Graphical Solution of the Transient Heat Transfer Problem

Dilsiz R., Devres Y. O.

International Conference on Numerical Analysis and Applied Mathematics, Psalidi, Greece, 16 - 20 September 2008, vol.1048, pp.855-858 identifier

  • Publication Type: Conference Paper / Full Text
  • Volume: 1048
  • City: Psalidi
  • Country: Greece
  • Page Numbers: pp.855-858
  • Istanbul Technical University Affiliated: Yes


In literature, both analytical and numerical solutions to the time-dependent multi-dimensional heat transfer problem can be found. Unfortunately, in order to apply these solution methods, fundamentals of differential equations and numerical analysis methods must be well known. These subjects are not satisfactorily covered in undergraduate level of engineering education, so that, alternative solutions such as reading values from charts (Heisler charts) are introduced. In this study, foremost problems in using graphic solution which are being followed by almost every textbook of heat transfer are discussed and misreading during application of these charts is highlighted. For this purpose, functions which analytically solve heat transfer equation are developed in numerical analysis tool (MATLAB). Furthermore, programs that will more accurately regenerate the charts of Heisler, with high-precision, which was drawn in 1947 with only one-term of the series expansion, were developed.

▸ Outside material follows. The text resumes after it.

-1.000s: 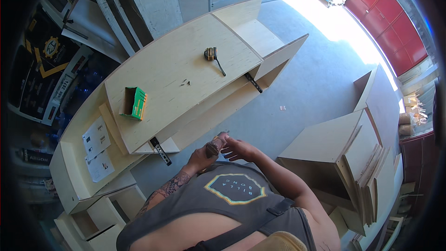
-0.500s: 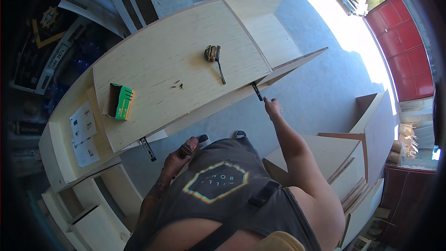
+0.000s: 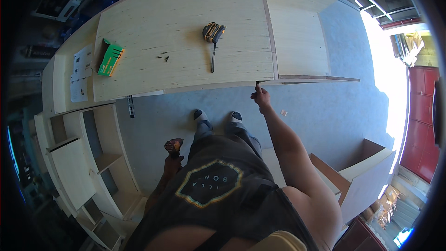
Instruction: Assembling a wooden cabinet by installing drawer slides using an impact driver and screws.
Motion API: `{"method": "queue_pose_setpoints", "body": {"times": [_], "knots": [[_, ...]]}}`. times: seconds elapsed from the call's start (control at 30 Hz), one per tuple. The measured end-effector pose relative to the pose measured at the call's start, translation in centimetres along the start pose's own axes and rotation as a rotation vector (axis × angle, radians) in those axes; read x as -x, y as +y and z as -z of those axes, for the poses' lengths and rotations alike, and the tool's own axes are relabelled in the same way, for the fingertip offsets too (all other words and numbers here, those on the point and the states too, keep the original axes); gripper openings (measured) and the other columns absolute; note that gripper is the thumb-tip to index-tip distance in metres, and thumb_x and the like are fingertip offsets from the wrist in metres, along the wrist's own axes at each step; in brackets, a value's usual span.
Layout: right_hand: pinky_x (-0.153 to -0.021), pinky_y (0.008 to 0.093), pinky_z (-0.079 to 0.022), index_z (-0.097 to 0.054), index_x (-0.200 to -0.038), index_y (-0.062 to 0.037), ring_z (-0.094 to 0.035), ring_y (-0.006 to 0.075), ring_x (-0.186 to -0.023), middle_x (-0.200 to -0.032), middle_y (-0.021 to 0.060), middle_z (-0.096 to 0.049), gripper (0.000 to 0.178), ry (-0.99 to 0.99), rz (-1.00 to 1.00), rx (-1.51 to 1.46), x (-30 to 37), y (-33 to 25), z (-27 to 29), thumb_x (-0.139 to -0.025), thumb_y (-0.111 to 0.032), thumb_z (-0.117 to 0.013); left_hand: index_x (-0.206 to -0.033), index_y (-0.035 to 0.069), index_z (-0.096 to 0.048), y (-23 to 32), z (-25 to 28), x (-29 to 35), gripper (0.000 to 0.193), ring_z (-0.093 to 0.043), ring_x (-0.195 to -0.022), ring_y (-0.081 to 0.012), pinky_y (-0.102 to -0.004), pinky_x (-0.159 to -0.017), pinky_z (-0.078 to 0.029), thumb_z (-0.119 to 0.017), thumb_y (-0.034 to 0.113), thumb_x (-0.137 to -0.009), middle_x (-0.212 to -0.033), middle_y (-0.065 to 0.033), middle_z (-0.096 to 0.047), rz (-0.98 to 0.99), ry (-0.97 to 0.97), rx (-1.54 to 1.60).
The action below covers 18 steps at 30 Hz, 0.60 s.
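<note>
- Left hand (image 3: pixel 172 163): nearest the body on the left, its fingers wrapped around the handle of a power drill (image 3: pixel 173 145), held above the floor.
- Right hand (image 3: pixel 261 97): arm extended, index finger reaching the dark end of a rail (image 3: pixel 258 82) at the panel's near edge; whether thumb and finger pinch it cannot be told.
- Second rail (image 3: pixel 131 106): projecting from beneath the same edge, farther left.
- Wooden panel (image 3: pixel 186 67): pale, lying flat beyond both hands.
- On the panel: small dark screws (image 3: pixel 163 57), loose, between an open green box (image 3: pixel 111 59) and a tape measure (image 3: pixel 213 32).
- Red doors (image 3: pixel 419 111): in the right background.
</note>
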State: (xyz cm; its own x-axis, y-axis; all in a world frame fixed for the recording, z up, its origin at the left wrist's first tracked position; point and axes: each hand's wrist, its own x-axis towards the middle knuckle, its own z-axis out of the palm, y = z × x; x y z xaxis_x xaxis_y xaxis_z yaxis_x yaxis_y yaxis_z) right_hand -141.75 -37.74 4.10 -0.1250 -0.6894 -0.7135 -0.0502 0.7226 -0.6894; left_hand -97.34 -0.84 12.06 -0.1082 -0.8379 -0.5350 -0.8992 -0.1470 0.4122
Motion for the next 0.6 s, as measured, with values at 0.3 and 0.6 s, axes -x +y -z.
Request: {"method": "queue_pose_setpoints", "body": {"times": [0.3,0.6], "knots": [[-0.059,0.0250,-0.046,-0.063,-0.125,-0.0028,-0.070,0.0157,-0.075,-0.084,0.0071,-0.070,0.050,-0.059,0.064,0.042,1.5,1.5,2.0,-0.106,-0.048,-0.057,-0.105,0.013,-0.073,3.5,-7.9,2.9,0.031,-0.071,-0.088,-0.0397,-0.0488,-0.073,-0.058,-0.072,0.016,-0.074,-0.096,-0.0185,-0.069,0.289,0.078,0.431],[-0.059,0.0252,-0.047,-0.059,-0.127,-0.0042,-0.071,0.0167,-0.077,-0.087,0.0080,-0.070,0.049,-0.040,-0.006,0.193,2.2,0.6,2.8,-0.105,-0.048,-0.057,-0.108,0.002,-0.065,1.6,-11.0,2.0,0.032,-0.072,-0.073,-0.0265,-0.0418,-0.068,-0.057,-0.074,0.026,-0.088,-0.080,-0.0120,-0.068,0.337,0.027,0.483]]}}
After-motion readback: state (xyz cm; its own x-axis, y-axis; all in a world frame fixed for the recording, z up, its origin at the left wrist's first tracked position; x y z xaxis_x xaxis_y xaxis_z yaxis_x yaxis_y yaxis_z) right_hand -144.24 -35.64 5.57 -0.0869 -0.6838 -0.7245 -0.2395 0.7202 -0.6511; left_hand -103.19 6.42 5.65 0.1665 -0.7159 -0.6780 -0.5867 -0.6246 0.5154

To solve transient heat transfer problem, separation of variables method is employed for four main geometries (slab, semi-infinite slab, cylinder, and sphere) with three of the boundary conditions. Functions are coded in numerical analysis tool which will solve problems with high precision. In order to improve the access to the functions developed in numerical analysis tool and to have a more user-friendly interface, a web site is coded. By running MATLAB Web Server integrated to an Apache 2.1 HTTPD server with PHP 5.1, results of this study were made available online. A Web page for reading accurate data from Heisler charts was coded and values extracted by that tool were compared to the real values in order to express the errors made during chart reading. Comparison between the results of the functions developed and the examples on the common textbooks of heat transfer education are given. In this comparison, it was concluded that solutions with chart reading have errors up to 20%.